> Brief:
Answer with a number only, giving how many lines in the data below include "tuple".

Segment Open

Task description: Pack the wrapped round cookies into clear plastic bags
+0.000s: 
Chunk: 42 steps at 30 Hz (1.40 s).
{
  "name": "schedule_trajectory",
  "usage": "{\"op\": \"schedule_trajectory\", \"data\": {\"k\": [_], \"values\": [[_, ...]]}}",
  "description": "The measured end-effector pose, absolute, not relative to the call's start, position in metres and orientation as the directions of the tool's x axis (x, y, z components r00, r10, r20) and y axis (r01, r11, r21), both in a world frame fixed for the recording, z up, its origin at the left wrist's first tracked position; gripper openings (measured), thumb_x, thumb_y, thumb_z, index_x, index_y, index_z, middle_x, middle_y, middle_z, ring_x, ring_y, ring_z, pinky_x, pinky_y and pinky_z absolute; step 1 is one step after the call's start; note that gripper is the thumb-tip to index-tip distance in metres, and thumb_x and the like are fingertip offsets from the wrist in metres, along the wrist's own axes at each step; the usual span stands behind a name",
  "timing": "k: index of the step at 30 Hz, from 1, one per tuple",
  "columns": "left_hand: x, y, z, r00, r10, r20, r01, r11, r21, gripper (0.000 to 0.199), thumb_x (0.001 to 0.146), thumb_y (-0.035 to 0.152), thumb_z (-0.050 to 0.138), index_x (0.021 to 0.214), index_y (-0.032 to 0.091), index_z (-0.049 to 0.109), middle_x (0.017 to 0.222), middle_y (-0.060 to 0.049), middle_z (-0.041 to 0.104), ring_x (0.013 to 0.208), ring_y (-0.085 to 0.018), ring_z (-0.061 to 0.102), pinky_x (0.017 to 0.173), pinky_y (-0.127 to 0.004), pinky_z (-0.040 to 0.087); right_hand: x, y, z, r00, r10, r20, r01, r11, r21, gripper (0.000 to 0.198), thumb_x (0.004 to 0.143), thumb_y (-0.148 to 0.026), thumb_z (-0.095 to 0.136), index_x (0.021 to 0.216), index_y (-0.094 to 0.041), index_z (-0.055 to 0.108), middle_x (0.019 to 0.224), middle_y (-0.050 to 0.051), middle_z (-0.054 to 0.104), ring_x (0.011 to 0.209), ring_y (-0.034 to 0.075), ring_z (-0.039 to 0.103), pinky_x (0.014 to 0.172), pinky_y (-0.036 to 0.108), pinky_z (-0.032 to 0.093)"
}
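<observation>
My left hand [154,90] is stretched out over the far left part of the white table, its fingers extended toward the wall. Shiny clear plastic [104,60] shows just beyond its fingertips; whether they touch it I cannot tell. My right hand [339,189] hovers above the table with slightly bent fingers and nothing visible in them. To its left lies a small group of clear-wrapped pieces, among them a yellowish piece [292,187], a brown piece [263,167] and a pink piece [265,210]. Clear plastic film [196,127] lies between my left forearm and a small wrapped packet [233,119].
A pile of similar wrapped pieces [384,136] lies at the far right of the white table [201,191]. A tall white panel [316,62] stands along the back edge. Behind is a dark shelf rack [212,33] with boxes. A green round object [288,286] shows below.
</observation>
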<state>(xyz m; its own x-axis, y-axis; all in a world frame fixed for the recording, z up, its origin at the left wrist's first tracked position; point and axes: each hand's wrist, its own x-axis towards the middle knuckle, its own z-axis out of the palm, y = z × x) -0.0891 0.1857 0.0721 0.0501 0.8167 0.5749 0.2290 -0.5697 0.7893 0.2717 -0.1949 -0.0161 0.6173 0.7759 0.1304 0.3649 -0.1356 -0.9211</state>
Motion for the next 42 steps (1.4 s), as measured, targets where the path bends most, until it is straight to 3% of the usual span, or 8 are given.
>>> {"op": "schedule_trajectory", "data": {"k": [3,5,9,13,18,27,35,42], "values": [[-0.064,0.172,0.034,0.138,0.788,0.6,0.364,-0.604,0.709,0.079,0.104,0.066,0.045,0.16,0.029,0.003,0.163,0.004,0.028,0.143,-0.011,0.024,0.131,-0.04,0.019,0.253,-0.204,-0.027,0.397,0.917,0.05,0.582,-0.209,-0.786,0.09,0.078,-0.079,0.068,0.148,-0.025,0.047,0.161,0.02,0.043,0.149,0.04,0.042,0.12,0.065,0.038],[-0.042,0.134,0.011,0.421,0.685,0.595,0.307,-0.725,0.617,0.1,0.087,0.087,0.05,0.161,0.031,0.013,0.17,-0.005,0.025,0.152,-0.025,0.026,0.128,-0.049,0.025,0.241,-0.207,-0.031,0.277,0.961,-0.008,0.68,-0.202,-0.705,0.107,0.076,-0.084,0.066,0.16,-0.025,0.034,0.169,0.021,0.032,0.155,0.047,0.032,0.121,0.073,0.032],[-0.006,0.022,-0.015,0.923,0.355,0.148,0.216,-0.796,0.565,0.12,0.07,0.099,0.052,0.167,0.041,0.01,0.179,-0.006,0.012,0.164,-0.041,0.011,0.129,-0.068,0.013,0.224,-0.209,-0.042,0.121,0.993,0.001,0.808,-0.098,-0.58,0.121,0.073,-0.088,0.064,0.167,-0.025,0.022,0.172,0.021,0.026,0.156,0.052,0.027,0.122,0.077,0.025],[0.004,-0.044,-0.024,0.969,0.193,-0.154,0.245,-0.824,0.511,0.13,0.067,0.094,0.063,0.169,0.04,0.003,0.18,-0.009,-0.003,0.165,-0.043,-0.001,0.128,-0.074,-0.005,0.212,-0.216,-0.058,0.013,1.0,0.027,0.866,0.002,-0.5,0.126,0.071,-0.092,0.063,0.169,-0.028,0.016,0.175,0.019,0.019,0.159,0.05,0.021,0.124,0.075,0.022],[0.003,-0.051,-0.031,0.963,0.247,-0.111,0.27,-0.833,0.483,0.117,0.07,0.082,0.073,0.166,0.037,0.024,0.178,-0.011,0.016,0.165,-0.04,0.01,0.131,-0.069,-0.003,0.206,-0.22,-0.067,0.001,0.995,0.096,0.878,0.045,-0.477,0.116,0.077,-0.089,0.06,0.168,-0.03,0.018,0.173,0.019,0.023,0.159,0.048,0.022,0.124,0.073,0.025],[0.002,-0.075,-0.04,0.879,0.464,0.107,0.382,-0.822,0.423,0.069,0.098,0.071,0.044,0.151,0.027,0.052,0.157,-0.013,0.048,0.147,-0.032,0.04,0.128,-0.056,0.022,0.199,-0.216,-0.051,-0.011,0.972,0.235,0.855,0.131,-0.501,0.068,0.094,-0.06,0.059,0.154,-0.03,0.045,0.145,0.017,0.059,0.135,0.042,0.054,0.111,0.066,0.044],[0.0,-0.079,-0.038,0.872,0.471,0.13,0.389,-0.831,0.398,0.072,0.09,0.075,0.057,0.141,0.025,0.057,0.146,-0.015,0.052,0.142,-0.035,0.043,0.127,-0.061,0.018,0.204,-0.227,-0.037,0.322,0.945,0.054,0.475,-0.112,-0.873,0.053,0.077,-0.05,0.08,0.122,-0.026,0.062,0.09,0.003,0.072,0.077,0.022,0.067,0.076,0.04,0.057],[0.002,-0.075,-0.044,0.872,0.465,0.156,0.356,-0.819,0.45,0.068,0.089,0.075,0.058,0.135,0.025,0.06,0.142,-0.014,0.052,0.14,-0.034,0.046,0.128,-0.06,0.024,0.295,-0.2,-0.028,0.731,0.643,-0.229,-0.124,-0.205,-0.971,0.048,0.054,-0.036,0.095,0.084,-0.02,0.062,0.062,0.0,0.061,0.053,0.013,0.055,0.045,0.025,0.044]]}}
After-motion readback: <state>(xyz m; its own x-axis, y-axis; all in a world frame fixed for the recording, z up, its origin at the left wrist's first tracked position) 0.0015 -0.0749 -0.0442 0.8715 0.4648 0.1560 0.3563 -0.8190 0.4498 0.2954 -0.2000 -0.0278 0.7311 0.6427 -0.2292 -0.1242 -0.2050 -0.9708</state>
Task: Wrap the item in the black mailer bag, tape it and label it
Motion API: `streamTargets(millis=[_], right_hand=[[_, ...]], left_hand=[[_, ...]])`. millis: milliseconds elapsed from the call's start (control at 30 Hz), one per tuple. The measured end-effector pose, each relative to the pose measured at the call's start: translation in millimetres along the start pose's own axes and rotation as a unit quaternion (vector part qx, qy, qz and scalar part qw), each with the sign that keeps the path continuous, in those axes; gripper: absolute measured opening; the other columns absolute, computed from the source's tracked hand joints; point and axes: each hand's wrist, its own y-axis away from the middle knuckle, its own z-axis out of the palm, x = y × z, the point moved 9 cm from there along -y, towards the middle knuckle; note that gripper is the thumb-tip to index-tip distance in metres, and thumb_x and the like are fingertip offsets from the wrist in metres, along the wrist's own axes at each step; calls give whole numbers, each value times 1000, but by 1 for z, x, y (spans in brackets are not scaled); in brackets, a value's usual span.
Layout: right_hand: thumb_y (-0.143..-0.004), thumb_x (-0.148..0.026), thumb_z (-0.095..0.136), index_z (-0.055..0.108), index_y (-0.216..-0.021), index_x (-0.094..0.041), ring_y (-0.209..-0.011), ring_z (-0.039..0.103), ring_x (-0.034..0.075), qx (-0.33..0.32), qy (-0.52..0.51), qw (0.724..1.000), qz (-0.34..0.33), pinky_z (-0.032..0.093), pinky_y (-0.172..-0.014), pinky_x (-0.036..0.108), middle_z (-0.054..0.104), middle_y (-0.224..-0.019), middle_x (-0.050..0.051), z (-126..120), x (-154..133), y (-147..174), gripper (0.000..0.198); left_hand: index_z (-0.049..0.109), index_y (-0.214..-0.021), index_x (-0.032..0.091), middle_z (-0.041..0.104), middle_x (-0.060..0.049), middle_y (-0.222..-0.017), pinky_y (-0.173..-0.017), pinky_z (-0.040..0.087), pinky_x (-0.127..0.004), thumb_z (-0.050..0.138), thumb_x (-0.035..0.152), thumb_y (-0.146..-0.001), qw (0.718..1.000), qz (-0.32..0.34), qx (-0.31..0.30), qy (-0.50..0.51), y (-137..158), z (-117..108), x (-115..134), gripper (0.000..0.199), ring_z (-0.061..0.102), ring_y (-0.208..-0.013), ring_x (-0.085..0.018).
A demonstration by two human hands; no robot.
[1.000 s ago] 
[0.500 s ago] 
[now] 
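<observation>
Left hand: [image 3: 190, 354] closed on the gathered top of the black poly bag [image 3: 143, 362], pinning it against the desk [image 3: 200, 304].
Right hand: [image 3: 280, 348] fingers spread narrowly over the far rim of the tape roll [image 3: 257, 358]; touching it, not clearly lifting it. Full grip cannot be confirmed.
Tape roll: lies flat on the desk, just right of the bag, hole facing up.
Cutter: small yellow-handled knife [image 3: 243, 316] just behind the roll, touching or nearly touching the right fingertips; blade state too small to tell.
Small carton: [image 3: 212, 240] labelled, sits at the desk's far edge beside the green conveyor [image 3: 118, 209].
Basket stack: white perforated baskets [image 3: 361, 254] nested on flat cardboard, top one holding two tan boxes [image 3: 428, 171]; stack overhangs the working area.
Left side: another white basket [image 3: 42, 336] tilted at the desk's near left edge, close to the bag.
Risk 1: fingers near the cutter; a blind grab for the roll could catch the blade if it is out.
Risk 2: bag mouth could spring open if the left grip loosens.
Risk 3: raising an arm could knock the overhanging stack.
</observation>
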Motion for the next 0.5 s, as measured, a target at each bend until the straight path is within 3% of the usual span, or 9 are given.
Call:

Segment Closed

> Task answer:
2